Why We Defend at Work and Why We Shouldn’t

Many of our interactions at work are fraught with tension, resistance, and defensiveness. We can tell because of the tightness or numbness we feel in our guts, chest, neck etc. before and during these interactions. This defensiveness, so often unacknowledged, saps our happiness and throttles our organizations’ results.

Defense at work looks like being nice but guarded, holding our tongues, holding back our talents and caring, questioning-, delaying-, talking-, or demanding too much, wishing others would just do what we want and stop complaining, keeping our heads down or pushing hard for change, politics, gossip and other unkindness, distance, losing it, and checking out.

We defend ourselves because, somehow, we believe we are threatened, that we are subject to attack and loss at the hands of another or others. (This includes loss of position, power, money, well-being, acceptance, resources, etc.) And so we divert power to our shields and work hard to try to prevent attacks and losses.

It is draining, isn’t it?
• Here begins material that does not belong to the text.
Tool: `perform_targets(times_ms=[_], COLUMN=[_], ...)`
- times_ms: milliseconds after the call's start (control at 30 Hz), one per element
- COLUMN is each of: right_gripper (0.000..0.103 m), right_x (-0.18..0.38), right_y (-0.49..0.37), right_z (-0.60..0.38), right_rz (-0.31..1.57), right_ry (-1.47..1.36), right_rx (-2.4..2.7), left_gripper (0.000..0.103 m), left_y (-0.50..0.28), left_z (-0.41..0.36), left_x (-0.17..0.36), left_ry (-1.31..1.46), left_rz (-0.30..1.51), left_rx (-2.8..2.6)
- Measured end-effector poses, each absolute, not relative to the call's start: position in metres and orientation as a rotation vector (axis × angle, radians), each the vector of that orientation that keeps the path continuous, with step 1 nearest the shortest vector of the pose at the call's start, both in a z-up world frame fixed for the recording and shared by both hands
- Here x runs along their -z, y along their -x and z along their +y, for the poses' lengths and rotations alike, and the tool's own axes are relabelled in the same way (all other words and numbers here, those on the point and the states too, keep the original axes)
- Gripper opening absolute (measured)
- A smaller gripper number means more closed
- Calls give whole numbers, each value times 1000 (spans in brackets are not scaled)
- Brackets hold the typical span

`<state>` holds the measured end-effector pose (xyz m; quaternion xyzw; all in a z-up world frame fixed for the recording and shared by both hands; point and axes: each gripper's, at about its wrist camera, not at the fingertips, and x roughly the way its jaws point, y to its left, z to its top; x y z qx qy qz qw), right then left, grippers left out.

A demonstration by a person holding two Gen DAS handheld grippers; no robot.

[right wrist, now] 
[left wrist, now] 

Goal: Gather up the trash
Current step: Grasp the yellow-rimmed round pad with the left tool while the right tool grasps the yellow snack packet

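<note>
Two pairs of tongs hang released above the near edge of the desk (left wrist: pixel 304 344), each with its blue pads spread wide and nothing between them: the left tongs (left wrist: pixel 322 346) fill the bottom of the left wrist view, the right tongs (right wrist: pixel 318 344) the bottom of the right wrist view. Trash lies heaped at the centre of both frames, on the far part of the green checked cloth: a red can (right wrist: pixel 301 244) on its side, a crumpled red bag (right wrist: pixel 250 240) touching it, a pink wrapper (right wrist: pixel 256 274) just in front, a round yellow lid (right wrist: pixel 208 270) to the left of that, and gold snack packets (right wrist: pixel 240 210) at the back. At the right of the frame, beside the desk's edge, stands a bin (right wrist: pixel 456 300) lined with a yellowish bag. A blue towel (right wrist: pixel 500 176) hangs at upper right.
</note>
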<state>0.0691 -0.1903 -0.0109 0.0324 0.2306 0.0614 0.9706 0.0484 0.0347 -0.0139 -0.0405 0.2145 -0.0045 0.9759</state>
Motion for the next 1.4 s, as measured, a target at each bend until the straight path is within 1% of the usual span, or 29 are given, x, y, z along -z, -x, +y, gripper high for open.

It is also risky for our organizations and damaging to our bigger goals.

And we need not defend.

By choosing not to defend, navigating via curiosity, and approaching with an open heart, we become invulnerable. With a defended heart, we are vulnerable. Why? Because we see what we expect to see and the world has a freaky way of supporting that expectation. The threats are only as real as we think they are. Because when we stop defending, the others quietly get that they don’t have to either. And because, quite frankly, we are are much more powerful and capable than any of us can imagine.

The strongest approach is to lower our shields. We can handle it. All will be well.

 

In your corner,

Mike

PS: Some of us may not be ready to lower shields today. That’s cool. Safety first. No heroics or drama required. We can get to this powerful state (quicker than we think) with baby steps. ‘K?

PPS: Next time you feel tension during or in anticipation of an interaction with another, try foregoing the usual worrying and plotting (“I’ll say this, they’ll say that, then I’ll do this.”) Try, instead, writing or saying out loud to yourself something you appreciate about yourself, about your organization, and about the people or person you are dealing with. It can work wonders.